Patricia Kaisner, a top-producing agent with RE/MAX Twin City Realtors in Bloomington, Ill., and president of the Bloomington/Normal, Illinois Association of Realtors, agrees with Stanger on referral business.

“Referral business will be what keeps you going during the down times,” Kaisner said. “If you’ve taken really good care of your client and they feel like you’ve done a wonderful job and exceeded their expectations, they’re more apt to send people your way.”

Kaisner mentioned corporate transferees as another source of business.

“They usually have a relocation package whereby even if the value of homes has started deteriorating, they still have a buyout figure from their employer that’s very fair in order to help them make the move,” Kaisner pointed out. “The corporation buys their old home and you work with the company to help them sell the old house.”

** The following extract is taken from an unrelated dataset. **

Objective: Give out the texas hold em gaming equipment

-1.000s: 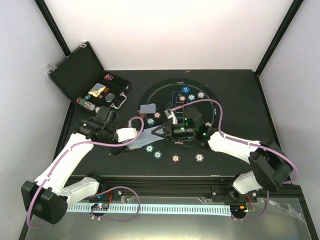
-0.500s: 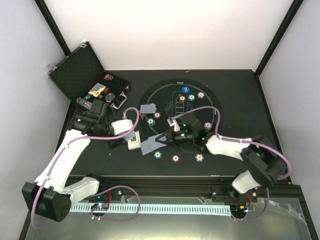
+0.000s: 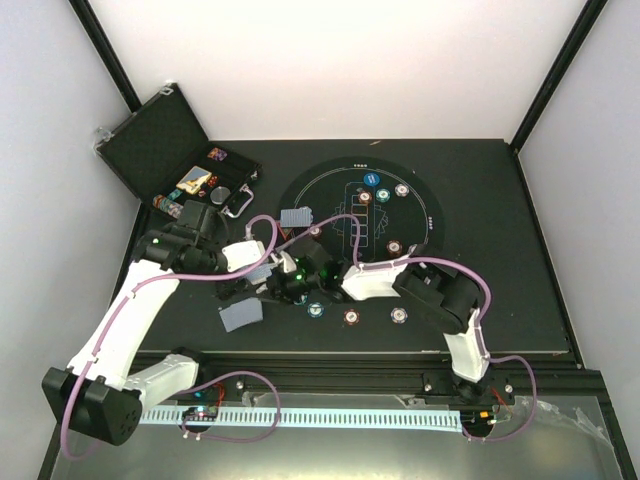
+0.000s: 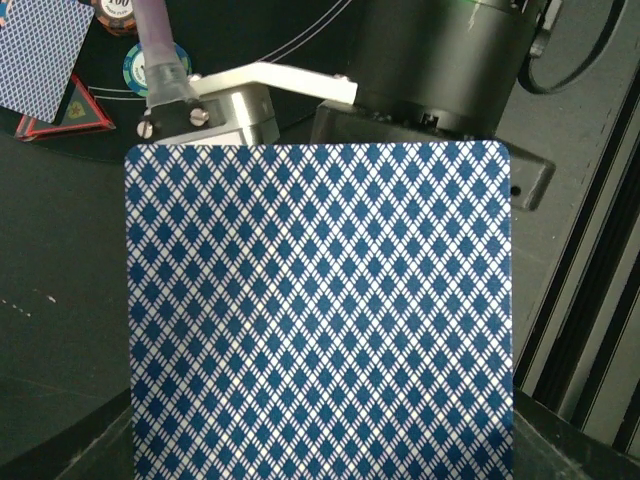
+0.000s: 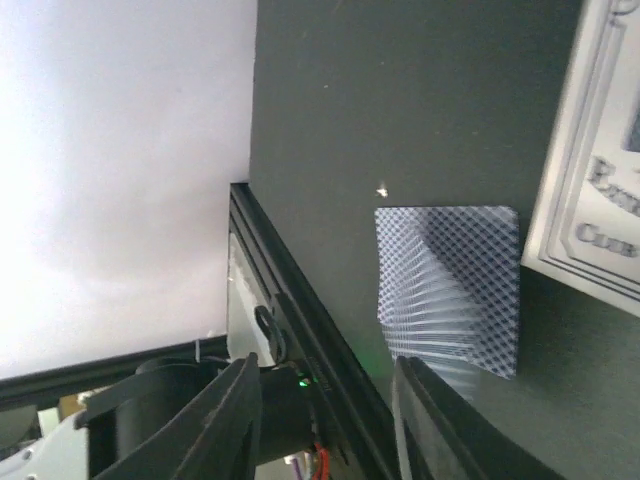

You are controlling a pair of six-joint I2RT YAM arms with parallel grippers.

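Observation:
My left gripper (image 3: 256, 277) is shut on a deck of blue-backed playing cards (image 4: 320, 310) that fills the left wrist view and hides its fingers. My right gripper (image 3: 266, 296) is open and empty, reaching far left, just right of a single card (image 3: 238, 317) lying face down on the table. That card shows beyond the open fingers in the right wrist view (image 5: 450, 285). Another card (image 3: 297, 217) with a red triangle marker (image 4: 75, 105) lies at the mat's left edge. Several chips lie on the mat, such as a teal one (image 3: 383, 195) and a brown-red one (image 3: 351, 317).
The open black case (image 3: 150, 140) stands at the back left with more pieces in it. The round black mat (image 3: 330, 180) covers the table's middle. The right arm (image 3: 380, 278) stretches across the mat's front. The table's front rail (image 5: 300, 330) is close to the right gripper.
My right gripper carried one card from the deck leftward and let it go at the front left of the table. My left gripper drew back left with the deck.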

One of the other things that happen in a slow market, Kaisner said, is that people get creative. “During the early 1980s down market, that was the initiation of adjustable-rate mortgages,” she said.

Kaisner’s market today is not necessarily slowing though, she said.

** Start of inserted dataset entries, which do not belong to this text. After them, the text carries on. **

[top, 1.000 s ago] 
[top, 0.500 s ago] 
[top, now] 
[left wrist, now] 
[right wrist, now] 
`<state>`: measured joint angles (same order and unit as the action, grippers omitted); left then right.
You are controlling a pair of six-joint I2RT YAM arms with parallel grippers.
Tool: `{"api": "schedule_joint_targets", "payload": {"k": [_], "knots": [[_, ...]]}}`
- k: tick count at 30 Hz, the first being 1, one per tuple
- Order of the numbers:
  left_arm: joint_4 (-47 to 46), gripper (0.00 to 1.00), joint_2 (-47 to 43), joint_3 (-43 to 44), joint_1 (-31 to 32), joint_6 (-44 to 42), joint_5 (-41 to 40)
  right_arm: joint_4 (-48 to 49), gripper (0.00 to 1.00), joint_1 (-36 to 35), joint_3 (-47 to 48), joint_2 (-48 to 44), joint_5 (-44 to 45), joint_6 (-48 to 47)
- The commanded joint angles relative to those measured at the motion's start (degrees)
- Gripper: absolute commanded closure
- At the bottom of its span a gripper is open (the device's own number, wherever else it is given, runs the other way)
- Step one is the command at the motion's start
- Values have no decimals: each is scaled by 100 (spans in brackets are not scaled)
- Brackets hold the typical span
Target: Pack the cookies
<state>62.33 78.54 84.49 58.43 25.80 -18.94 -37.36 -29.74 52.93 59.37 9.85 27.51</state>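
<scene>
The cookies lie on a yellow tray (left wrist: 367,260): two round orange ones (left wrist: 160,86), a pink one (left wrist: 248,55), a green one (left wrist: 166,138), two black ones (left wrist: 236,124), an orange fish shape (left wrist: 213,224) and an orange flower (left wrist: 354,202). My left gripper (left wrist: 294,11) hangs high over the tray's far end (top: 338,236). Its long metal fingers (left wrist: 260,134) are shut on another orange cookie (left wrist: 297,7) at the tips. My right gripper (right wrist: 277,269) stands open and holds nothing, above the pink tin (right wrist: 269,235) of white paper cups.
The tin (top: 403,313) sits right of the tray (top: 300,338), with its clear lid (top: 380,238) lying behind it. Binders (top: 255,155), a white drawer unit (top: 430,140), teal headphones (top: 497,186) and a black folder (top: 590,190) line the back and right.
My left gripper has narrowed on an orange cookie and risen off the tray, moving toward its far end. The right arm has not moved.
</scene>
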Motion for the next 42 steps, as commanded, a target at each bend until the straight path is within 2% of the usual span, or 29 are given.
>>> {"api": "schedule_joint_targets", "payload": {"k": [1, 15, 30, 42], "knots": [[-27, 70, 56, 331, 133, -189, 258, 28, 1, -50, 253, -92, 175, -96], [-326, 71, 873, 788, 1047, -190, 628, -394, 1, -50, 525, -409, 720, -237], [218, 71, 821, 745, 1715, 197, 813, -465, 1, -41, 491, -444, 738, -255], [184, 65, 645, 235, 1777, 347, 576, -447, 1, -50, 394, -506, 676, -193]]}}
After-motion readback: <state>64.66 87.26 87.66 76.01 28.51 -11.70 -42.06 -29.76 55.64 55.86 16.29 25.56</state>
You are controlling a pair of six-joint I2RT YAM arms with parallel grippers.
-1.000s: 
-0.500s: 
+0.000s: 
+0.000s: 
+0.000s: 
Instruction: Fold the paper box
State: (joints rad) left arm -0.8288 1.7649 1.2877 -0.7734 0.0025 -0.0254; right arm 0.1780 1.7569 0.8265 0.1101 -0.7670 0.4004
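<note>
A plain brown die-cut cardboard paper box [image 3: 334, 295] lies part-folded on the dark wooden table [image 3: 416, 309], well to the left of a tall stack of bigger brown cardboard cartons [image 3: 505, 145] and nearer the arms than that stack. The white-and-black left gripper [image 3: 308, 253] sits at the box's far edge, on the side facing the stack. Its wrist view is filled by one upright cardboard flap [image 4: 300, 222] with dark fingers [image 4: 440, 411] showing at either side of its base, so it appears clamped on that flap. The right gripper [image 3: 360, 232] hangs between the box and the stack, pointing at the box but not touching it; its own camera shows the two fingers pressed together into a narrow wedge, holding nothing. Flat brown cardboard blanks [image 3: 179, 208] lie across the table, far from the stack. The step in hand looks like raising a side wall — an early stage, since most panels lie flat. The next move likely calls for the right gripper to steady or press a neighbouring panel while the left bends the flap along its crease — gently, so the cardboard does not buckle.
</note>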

Like Kaisner, Susan Jenner, a top-producing agent for Chicago’s Baird & Warner, mentioned relocation as a key source of business. She also said business in her area has not slowed.

“I’m not seeing a slowdown in the $400,000-minus price ranges,” Jenner said. “I do think there is a slowing at the end of the year in the more luxury end because a lot of people who are going to move with children are set in place when September rolls around. But there will always be relocation people coming through, no matter what time of year it is.”

Jenner also recommends holding brokers’ lunches. “Every new listing I get, shortly after I get that listing I send invitations via fax or hand mail to the top producers in the area at my competition inviting them to come to my house because they are going to have a good chance of selling the house too.”

She also puts her house on caravan every time she gets a new listing, inviting agents from her company to come through the house to look at the listing.

“Then, if someone from our office takes a floor call, they’ve been through the house and can talk it up. I’m the head cheerleader, and they’re the little cheerleader. You need cheerleaders to get it done,” Jenner said.